* **Task details**: In the copy of the lines below, leave out pictures and print everything else exactly.

○ ○ ○

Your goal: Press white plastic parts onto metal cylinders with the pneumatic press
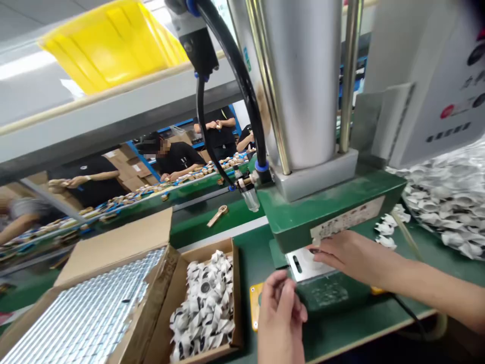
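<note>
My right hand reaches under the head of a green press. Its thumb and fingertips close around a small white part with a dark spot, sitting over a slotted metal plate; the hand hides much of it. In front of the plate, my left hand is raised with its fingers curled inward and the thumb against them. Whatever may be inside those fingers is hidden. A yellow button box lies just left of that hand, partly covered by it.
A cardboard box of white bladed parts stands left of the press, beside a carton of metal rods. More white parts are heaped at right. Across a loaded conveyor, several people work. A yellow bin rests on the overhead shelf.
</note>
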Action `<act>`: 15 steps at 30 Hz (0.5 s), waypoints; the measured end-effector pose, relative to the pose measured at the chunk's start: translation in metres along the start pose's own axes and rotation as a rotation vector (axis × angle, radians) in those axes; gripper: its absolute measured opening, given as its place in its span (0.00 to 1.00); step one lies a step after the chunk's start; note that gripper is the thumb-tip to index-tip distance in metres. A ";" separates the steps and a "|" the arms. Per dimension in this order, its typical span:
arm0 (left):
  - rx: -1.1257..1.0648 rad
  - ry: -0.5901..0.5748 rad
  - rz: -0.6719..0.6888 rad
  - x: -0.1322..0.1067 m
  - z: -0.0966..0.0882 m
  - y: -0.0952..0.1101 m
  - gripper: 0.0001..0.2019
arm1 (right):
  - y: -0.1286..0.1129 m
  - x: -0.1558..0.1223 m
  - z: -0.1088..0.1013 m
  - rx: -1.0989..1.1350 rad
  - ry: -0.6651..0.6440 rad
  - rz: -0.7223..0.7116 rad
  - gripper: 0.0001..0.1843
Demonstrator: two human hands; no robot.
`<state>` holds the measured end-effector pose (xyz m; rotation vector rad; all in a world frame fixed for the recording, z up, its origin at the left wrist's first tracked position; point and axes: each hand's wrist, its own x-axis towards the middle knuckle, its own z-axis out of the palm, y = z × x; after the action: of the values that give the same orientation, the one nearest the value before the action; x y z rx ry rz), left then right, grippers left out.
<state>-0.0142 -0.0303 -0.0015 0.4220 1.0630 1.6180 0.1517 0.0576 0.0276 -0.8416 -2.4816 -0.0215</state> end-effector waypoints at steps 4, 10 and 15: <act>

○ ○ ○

* **Task answer**:
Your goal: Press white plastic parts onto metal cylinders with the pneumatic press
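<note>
My right hand reaches under the head of a green press. Its thumb and fingertips close around a small white part with a dark spot, sitting over a slotted metal plate; the hand hides much of it. In front of the plate, my left hand is raised with its fingers curled inward and the thumb against them. Whatever may be inside those fingers is hidden. A yellow button box lies just left of that hand, partly covered by it.
A cardboard box of white bladed parts stands left of the press, beside a carton of metal rods. More white parts are heaped at right. Across a loaded conveyor, several people work. A yellow bin rests on the overhead shelf.
</note>
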Action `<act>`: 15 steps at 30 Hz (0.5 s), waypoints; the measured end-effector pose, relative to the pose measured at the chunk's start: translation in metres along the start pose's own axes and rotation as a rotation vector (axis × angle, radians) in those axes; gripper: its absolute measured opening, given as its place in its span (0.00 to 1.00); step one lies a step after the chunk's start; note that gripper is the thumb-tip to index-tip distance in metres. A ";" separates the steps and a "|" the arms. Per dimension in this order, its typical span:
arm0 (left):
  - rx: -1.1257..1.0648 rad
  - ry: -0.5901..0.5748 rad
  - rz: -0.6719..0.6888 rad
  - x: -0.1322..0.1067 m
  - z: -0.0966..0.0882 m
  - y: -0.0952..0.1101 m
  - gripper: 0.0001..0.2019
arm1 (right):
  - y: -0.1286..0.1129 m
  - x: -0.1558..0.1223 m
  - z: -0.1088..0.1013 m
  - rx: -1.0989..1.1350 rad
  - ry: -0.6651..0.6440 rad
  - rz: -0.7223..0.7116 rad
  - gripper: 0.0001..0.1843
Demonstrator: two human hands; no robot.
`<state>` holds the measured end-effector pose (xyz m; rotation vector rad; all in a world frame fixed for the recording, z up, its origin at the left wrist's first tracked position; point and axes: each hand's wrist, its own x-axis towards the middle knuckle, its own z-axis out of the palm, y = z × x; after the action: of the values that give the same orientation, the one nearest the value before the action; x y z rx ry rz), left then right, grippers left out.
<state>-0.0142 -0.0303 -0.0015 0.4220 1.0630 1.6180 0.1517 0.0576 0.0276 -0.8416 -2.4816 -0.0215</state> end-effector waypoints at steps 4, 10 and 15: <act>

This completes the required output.